== Exercise data ==

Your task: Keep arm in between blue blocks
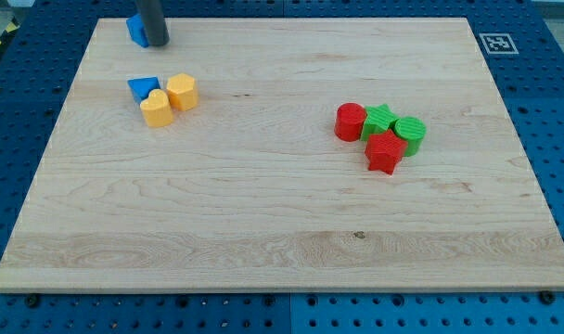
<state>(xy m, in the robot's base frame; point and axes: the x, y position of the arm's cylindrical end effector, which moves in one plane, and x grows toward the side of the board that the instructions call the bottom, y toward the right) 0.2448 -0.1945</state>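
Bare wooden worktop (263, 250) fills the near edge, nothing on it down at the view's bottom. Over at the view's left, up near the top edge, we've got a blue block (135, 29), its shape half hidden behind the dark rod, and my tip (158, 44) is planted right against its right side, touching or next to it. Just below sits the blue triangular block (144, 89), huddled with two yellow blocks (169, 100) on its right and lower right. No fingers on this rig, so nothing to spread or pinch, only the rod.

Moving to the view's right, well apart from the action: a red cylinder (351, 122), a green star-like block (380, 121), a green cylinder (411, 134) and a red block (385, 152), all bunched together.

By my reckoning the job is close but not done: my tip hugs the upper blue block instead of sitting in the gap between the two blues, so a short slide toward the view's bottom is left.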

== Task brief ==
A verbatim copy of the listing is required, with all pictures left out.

== Written answer ==
Your task: Keep arm in between blue blocks
<state>(xy m, in the robot's base frame; point and axes: the x, y position of the arm's cylindrical end effector, which moves in one plane, and x grows toward the side of the board that the instructions call the bottom, y toward the right) 0.2448 -0.1945</state>
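Bare wooden worktop (263, 250) fills the near edge, nothing on it down at the view's bottom. Over at the view's left, up near the top edge, we've got a blue block (135, 29), its shape half hidden behind the dark rod, and my tip (158, 44) is planted right against its right side, touching or next to it. Just below sits the blue triangular block (144, 89), huddled with two yellow blocks (169, 100) on its right and lower right. No fingers on this rig, so nothing to spread or pinch, only the rod.

Moving to the view's right, well apart from the action: a red cylinder (351, 122), a green star-like block (380, 121), a green cylinder (411, 134) and a red block (385, 152), all bunched together.

By my reckoning the job is close but not done: my tip hugs the upper blue block instead of sitting in the gap between the two blues, so a short slide toward the view's bottom is left.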

There is no more to add to the answer.